Task description: Keeping pictures out, repeat the lines of the listing below exactly, starting at its first line and finishing with the one that holds "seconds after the".
= = = = =
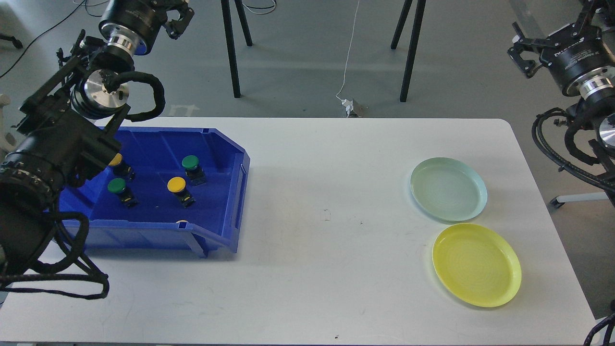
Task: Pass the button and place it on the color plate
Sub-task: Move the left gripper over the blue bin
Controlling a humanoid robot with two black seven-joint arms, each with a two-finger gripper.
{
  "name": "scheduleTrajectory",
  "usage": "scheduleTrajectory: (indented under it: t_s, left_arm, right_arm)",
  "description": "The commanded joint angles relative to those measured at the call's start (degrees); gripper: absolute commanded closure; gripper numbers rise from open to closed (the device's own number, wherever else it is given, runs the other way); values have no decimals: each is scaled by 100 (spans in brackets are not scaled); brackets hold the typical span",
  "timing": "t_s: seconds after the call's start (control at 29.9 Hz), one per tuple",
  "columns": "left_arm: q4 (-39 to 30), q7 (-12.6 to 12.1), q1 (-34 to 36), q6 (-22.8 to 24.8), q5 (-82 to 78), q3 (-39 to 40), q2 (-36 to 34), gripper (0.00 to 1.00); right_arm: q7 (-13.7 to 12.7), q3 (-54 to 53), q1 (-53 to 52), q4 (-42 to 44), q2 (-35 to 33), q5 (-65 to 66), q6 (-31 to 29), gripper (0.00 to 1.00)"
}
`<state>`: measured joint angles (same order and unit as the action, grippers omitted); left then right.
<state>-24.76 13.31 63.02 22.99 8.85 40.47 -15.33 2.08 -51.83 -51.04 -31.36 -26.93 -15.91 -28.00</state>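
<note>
Several push buttons lie in a blue bin (235,192) at the table's left: a green button (190,163), a yellow button (176,184), a second green button (116,186), and a yellow one (116,159) half hidden by my left arm. A pale green plate (448,189) and a yellow plate (476,264) sit at the right, both bare. My left gripper (178,20) hangs high above the bin's far side, dark and cropped. My right gripper (522,56) is raised beyond the table's right edge, open and holding nothing.
A sliver of another yellow cap (181,222) peeks over the bin's front wall. White table surface (326,216) spans between bin and plates. Black tripod legs (233,48) and a white cable with a plug (350,106) stand on the floor behind the table.
</note>
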Motion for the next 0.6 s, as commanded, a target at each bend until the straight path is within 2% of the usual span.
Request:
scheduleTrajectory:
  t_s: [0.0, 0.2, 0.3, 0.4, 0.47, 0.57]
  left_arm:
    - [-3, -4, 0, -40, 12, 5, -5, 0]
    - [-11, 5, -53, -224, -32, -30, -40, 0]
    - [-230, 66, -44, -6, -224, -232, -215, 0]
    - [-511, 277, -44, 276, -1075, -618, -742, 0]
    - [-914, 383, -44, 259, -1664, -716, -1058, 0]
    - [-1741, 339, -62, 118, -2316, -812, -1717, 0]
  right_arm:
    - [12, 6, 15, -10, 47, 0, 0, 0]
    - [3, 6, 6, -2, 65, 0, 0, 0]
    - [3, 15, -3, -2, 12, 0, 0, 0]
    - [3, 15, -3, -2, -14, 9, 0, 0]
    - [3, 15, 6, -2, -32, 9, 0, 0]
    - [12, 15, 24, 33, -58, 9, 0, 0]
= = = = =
The answer:
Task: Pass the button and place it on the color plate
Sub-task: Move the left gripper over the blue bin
Controlling a humanoid robot with two black seven-joint arms, each with a two-finger gripper.
{
  "name": "scheduleTrajectory",
  "usage": "scheduleTrajectory: (indented under it: t_s, left_arm, right_arm)",
  "description": "The commanded joint angles relative to those measured at the call's start (degrees); gripper: absolute commanded closure; gripper numbers rise from open to closed (the device's own number, wherever else it is given, runs the other way); values have no decimals: each is scaled by 100 (spans in brackets are not scaled); brackets hold the typical span",
  "timing": "t_s: seconds after the call's start (control at 29.9 Hz), one per tuple",

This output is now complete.